This paper presents the VideoAnalysis4ALL tool that supports the automatic fragmentation and concept-based annotation of videos, and the exploration of the annotated video fragments through an interactive user interface. The developed web application decomposes the video into two different granularities, namely shots and scenes, and annotates each fragment by evaluating the existence of a number (several hundreds) of high-level visual concepts in the keyframes extracted from these fragments. Through the analysis the tool enables the identification and labeling of semantically coherent video fragments, while its user interfaces allow the discovery of these fragments with the help of human-interpretable concepts. The integrated state-of-the-art video analysis technologies perform very well and, by exploiting the processing capabilities of multi-thread / multi-core architectures, reduce the time required for analysis to approximately one third of the video's duration, thus making the analysis three times faster than real-time processing.

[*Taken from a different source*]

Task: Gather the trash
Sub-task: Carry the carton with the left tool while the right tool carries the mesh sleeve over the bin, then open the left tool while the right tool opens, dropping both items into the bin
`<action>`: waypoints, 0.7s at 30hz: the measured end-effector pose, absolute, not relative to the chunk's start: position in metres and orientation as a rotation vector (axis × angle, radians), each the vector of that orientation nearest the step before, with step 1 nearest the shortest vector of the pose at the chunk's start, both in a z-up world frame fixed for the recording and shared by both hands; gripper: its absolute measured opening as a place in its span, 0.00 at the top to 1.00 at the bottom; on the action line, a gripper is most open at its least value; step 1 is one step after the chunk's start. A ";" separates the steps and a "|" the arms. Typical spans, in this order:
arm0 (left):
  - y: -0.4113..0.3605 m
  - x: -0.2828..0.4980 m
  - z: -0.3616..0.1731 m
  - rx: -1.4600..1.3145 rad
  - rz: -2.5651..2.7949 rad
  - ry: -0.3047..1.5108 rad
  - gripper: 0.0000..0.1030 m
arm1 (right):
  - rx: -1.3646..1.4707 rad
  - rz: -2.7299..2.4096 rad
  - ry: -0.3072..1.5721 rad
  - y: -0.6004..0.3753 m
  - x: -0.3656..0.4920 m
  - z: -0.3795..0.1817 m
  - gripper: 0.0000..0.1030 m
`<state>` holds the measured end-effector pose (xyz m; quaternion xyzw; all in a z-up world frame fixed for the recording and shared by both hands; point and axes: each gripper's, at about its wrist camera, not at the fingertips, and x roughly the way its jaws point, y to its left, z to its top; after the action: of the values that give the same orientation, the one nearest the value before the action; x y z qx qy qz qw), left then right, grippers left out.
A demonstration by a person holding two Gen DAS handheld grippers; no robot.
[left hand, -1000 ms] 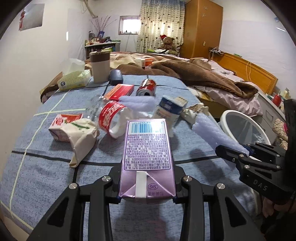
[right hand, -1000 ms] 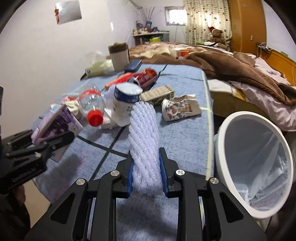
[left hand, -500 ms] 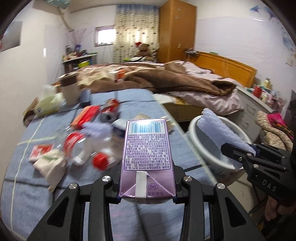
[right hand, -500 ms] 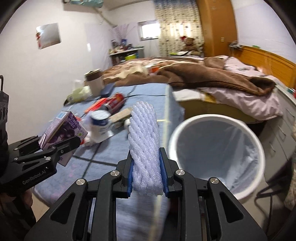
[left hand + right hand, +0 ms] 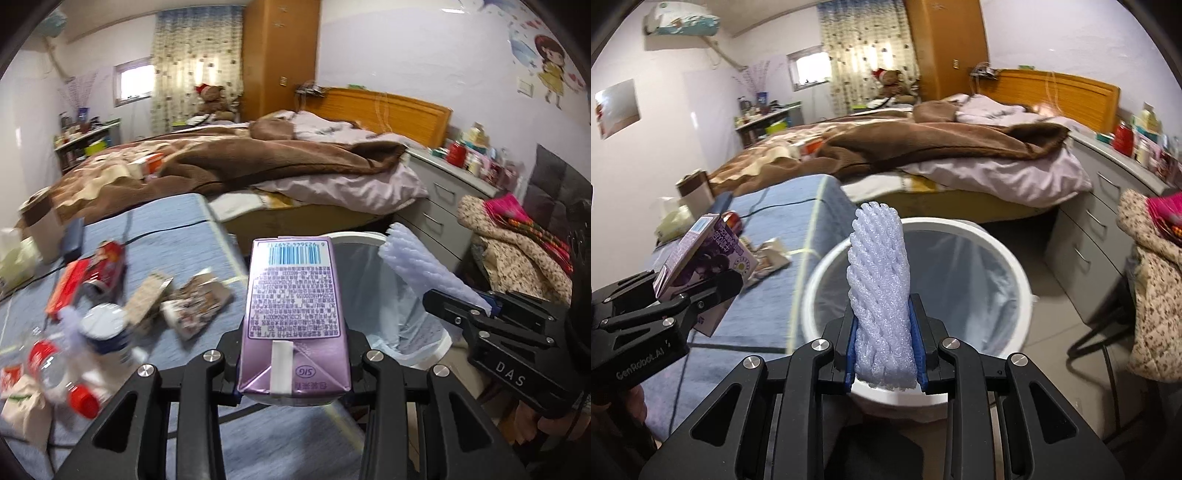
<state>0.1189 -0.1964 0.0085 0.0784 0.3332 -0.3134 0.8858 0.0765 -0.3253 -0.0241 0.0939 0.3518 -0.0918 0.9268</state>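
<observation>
My left gripper [image 5: 293,363] is shut on a purple drink carton [image 5: 293,314], barcode end forward, held near the near rim of the white trash bin [image 5: 417,354]. My right gripper [image 5: 884,354] is shut on a white foam fruit net [image 5: 879,291], held upright over the near rim of the bin [image 5: 1008,251], which has a clear liner. In the right wrist view the left gripper [image 5: 698,291] and carton [image 5: 713,251] show at left. In the left wrist view the right gripper [image 5: 476,310] and foam net [image 5: 424,269] show at right, above the bin.
On the blue-covered table [image 5: 177,229] lie a red can [image 5: 107,258], a crushed paper cup [image 5: 199,306], a plastic bottle [image 5: 59,365] and several cartons. A bed [image 5: 923,147] lies behind. Grey drawers [image 5: 1097,218] and a chair with clothes [image 5: 1152,280] stand right of the bin.
Both grippers have swung right with their loads, from over the table toward the bin. The bin is now straight ahead of both and closer.
</observation>
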 end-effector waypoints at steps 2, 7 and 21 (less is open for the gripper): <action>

VideoAnalysis4ALL:视频自动碎片化、基于概念的注释和交互式探索的在线工具
本文提出了VideoAnalysis4ALL工具,该工具支持视频的自动分段和基于概念的注释,并通过交互式用户界面对注释后的视频片段进行探索。开发的web应用程序将视频分解为两个不同的粒度,即镜头和场景,并通过评估从这些片段中提取的关键帧中是否存在一些(数百个)高级视觉概念来注释每个片段。通过分析,该工具能够识别和标记语义连贯的视频片段,而其用户界面允许在人类可解释的概念的帮助下发现这些片段。集成的最先进的视频分析技术表现非常好,并且通过利用多线程/多核架构的处理能力,将分析所需的时间减少到视频持续时间的三分之一左右,从而使分析速度比实时处理快三倍。
本文章由计算机程序翻译,如有差异,请以英文原文为准。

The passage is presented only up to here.